EXERCISE DESCRIPTION:
For the data that follows, report how many lines include the string "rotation", and write the number alone.

DATA BLOCK:
________

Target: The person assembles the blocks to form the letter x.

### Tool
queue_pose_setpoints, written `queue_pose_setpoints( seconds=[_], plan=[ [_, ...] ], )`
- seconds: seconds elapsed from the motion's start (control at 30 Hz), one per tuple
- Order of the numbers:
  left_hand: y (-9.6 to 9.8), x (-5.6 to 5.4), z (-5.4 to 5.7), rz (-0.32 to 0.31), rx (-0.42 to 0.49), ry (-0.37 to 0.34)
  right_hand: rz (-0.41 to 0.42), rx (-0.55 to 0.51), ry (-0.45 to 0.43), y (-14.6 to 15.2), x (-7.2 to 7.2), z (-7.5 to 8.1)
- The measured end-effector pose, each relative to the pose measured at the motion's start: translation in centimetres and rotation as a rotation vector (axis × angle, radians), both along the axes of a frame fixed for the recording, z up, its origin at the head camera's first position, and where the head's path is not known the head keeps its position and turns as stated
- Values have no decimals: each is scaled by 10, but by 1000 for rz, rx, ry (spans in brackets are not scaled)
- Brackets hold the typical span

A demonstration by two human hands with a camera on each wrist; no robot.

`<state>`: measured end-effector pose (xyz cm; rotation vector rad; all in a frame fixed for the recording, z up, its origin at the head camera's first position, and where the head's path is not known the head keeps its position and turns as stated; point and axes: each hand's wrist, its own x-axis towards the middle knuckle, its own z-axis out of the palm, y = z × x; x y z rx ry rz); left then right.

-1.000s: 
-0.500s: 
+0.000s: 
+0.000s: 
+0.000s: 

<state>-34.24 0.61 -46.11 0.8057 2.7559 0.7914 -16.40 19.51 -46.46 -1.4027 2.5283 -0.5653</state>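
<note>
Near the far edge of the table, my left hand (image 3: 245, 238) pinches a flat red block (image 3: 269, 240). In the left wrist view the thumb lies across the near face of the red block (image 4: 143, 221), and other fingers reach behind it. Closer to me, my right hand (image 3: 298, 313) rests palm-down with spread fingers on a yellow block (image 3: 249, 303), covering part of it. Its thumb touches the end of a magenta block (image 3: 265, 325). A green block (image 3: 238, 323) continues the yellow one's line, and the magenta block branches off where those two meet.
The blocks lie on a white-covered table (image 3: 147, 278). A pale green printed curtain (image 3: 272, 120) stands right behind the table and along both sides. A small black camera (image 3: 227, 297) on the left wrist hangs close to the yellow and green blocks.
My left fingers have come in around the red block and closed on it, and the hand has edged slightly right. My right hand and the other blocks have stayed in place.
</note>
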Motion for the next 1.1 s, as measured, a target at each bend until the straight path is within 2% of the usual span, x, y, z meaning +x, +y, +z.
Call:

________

TASK RESULT:
2